Grouping related data is always a good idea. Just like supermarkets put complementary goods together on shelves for users’ convenience, you can put related charts on one card.
Be consistent in your design
Consistency in UI/UX means making sure that all elements of an app's interface are uniform —they look or act the same way. This helps to prove a user's assumptions about the interface right, and that creates a sense of clarity and intuitiveness. The user simply does their job, without paying attention to the screens’ design, because everything works as expected.
Consistent design is especially important for dashboards. It allows users to decrease cognitive load while working with one of the most cognitively demanding app screens. Any user would be grateful if you allow them to direct their effort to reading graphs rather than figuring out how to filter data in the right way.
Users would also be grateful if they could view a dashboard properly from any of their devices, which is not so easy to implement when we are speaking about visually represented information.
Design for multiple devices
Many people need real-life data for instant decisions, so business apps have a reason to move to smartphones.

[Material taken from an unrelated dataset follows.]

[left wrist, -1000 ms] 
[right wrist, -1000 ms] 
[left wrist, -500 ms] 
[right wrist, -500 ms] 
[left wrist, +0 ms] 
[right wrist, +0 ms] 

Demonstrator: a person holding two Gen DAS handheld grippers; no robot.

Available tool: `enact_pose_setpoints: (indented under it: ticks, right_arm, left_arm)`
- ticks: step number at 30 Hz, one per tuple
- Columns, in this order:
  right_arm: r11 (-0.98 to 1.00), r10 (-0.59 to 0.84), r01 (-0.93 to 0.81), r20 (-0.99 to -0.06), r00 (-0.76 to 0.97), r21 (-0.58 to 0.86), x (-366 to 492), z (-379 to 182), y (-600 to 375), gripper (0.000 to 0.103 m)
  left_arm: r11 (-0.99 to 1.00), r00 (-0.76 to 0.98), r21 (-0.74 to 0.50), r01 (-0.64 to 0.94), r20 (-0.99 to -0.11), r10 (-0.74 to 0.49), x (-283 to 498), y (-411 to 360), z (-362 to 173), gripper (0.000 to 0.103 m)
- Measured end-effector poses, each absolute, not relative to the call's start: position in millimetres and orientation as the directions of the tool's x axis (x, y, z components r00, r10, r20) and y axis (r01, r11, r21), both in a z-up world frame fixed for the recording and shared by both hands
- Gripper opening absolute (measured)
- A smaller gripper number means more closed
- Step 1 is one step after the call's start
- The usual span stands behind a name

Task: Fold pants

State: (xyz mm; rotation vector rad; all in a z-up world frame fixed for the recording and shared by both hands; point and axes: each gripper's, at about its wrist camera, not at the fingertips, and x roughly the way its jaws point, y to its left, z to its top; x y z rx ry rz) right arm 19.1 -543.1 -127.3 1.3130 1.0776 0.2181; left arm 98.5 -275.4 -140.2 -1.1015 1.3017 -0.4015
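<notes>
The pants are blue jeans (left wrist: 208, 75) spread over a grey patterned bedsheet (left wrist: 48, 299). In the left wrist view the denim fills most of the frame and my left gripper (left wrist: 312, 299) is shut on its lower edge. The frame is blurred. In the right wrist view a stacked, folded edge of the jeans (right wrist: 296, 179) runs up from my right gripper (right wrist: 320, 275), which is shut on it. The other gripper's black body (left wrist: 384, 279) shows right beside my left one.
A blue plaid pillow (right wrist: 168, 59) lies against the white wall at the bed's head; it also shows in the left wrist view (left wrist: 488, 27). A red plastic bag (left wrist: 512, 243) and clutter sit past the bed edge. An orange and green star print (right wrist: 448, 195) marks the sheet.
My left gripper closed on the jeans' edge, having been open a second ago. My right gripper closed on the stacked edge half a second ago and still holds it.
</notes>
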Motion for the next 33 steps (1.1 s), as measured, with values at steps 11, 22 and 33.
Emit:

But in terms of design, it can be challenging to migrate dashboards from desktop to mobile.
Due to the limited space and the large data that could be included, it becomes even more important for mobile interfaces to strictly select only what matters:
- Dashboard actions should be kept to a minimum.
- Don’t add titles and text descriptions unless they are essential.
- Do not try to create a mobile dashboard by simply copying its desktop version. A dashboard displayed on a phone should be significantly simplified.
Keep improving your dashboard constantly
Your product design is like a garden that needs constant care and attention — grass trimming, nurturing and pruning. At that very moment when you decide that you are done with user experience, your dashboard will start getting overrun with weeds.
Without designers’ care, new charts will stack on top of each other, adding complexity to the design and decreasing the quality of the user experience. In a couple of years, a dashboard will turn into a pile of data that requires urgent redesign.
To build great products, designers constantly revise what has been already done. They build, measure and learn to create a better user experience and then measure again to find what can be improved.
Such circular motion is reflected in the simplest design process model you can see in the picture below. The model consists of three design steps locked into a circle. First, you understand the users’ problem, create a solution and evaluate the result. With a new informational input from usability testing or user feedback, for instance, you go back to understanding the current situation and attempting to create an even better solution.
Wrapping up the principles of an effective dashboard
Let’s summarize the core tenets of a good dashboard design:
- Understand your users and remember their needs;
- Display only key metrics. Do not overwhelm the viewers with excessive details;
- Choose the right visualization that fits your metrics;
- Have a clean dashboard. If it takes the user more than five seconds to find the needed information, it means that the visual layout requires some improvements.
- Be consistent. Make sure all elements act in the same way.
- Never stop working on your design. Evaluate what you've created and look for ways to improve your dashboard.